**Problem statement**
Set the whole listing down again, word for word, with no pictures.

**Information provided**
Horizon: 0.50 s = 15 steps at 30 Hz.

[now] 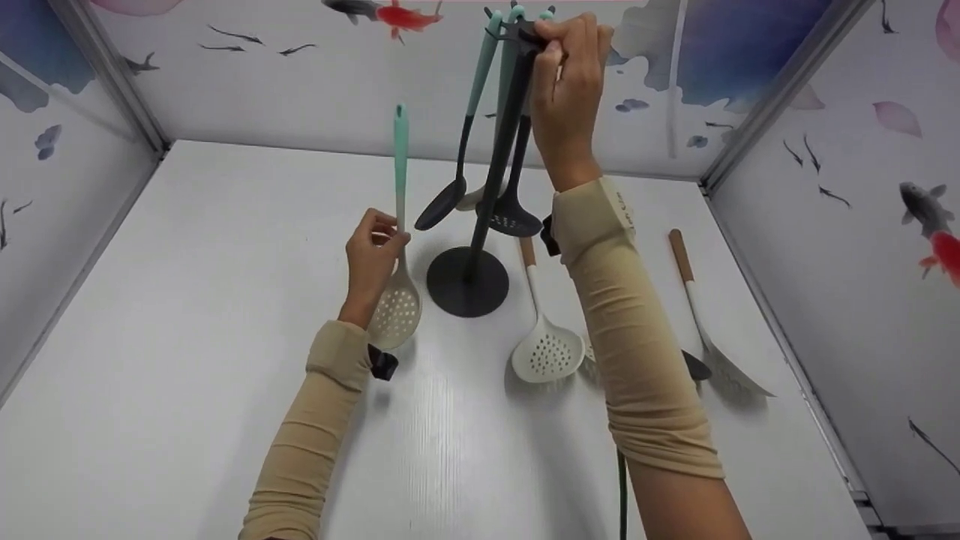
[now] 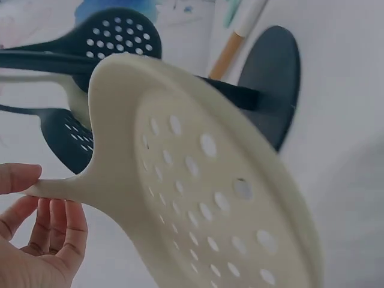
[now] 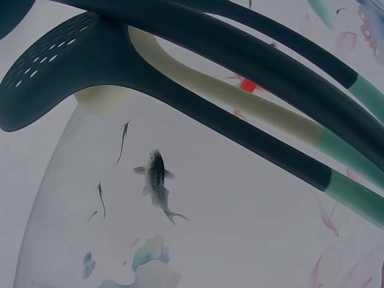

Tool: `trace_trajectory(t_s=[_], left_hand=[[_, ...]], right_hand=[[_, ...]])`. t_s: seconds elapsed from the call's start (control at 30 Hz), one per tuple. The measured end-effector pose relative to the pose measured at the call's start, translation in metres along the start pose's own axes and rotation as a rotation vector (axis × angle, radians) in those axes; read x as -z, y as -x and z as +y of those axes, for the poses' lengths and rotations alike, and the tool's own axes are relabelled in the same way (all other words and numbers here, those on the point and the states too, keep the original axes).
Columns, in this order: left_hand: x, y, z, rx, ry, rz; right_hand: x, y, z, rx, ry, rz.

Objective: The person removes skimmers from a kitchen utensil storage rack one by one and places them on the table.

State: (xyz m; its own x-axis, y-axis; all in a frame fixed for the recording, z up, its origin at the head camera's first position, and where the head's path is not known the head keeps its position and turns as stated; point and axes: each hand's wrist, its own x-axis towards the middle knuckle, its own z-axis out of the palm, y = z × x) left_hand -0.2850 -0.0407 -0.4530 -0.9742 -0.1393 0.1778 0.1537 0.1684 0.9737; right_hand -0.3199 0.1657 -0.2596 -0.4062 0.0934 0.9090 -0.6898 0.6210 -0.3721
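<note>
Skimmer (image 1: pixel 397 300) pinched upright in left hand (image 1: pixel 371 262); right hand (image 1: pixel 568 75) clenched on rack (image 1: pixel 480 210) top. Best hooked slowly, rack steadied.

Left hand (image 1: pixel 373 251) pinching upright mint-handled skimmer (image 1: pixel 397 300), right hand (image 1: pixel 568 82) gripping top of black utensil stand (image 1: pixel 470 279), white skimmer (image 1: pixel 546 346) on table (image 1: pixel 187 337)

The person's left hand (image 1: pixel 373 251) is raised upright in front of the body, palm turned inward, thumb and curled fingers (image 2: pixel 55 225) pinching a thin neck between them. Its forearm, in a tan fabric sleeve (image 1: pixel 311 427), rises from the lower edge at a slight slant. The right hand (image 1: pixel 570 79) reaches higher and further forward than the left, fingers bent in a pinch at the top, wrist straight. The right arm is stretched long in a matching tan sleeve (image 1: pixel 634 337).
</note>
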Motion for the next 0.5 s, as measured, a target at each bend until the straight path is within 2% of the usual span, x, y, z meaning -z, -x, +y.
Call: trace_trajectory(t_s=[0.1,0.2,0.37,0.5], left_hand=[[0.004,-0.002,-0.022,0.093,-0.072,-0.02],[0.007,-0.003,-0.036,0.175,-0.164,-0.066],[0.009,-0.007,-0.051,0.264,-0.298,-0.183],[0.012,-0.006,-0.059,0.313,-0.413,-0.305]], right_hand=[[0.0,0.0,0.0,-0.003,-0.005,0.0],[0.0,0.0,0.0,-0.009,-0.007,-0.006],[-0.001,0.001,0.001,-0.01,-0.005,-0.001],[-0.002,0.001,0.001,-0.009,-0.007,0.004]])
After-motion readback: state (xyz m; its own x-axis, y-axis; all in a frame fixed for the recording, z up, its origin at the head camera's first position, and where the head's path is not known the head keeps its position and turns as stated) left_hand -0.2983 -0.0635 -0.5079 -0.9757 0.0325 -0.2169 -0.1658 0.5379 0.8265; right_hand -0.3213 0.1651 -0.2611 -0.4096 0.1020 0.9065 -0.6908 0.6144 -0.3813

**Answer box**
Horizon: 0.50 s = 15 steps at 30 Hz.

[now] 
[now] 
[now] 

Tool: `trace_trajectory(t_s=[_], left_hand=[[_, ...]], right_hand=[[_, ...]])`. t_s: seconds elapsed from the call's start (control at 30 Hz), one per tuple. The measured end-effector pose relative to the pose measured at the call's start, translation in metres along the start pose's own axes and rotation as a rotation vector (axis × angle, radians) in those axes; read x as -z, y as -x and z as +y of those axes, for the poses' lengths and rotations alike, and the tool's own axes are relabelled in the same way (all other words and numbers here, those on the point and the states too, keep the original axes).
Columns, in this order: left_hand: x, y, z, rx, ry, rz; right_hand: x, y, z, rx, ry, rz.

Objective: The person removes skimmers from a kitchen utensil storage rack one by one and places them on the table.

State: (xyz m; its own x-axis, y-axis; all in a frame fixed for the recording, z up, its origin at the head camera's first position, and where the head's path is not known the head keeps its position and turns as stated; point and axes: each hand's wrist, its own x-axis towards the middle knuckle, its own z-axis out of the palm, y = z × x) left_hand -0.2850 -0.0407 -0.4530 -0.9742 -0.1393 0.1778 0.1537 0.1684 0.9737; right_hand -0.3199 0.1657 -0.2596 -0.4062 0.0934 0.9090 -0.6898 0.6210 -0.3721
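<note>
Skimmer (image 1: pixel 397 300) pinched upright in left hand (image 1: pixel 371 262); right hand (image 1: pixel 568 75) clenched on rack (image 1: pixel 480 210) top. Best hooked slowly, rack steadied.

Left hand (image 1: pixel 373 251) pinching upright mint-handled skimmer (image 1: pixel 397 300), right hand (image 1: pixel 568 82) gripping top of black utensil stand (image 1: pixel 470 279), white skimmer (image 1: pixel 546 346) on table (image 1: pixel 187 337)

The person's left hand (image 1: pixel 373 251) is raised upright in front of the body, palm turned inward, thumb and curled fingers (image 2: pixel 55 225) pinching a thin neck between them. Its forearm, in a tan fabric sleeve (image 1: pixel 311 427), rises from the lower edge at a slight slant. The right hand (image 1: pixel 570 79) reaches higher and further forward than the left, fingers bent in a pinch at the top, wrist straight. The right arm is stretched long in a matching tan sleeve (image 1: pixel 634 337).
</note>
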Motion for the next 0.5 s, as measured, a target at each bend until the straight path is within 2% of the usual span, x, y, z meaning -z, -x, +y.
Call: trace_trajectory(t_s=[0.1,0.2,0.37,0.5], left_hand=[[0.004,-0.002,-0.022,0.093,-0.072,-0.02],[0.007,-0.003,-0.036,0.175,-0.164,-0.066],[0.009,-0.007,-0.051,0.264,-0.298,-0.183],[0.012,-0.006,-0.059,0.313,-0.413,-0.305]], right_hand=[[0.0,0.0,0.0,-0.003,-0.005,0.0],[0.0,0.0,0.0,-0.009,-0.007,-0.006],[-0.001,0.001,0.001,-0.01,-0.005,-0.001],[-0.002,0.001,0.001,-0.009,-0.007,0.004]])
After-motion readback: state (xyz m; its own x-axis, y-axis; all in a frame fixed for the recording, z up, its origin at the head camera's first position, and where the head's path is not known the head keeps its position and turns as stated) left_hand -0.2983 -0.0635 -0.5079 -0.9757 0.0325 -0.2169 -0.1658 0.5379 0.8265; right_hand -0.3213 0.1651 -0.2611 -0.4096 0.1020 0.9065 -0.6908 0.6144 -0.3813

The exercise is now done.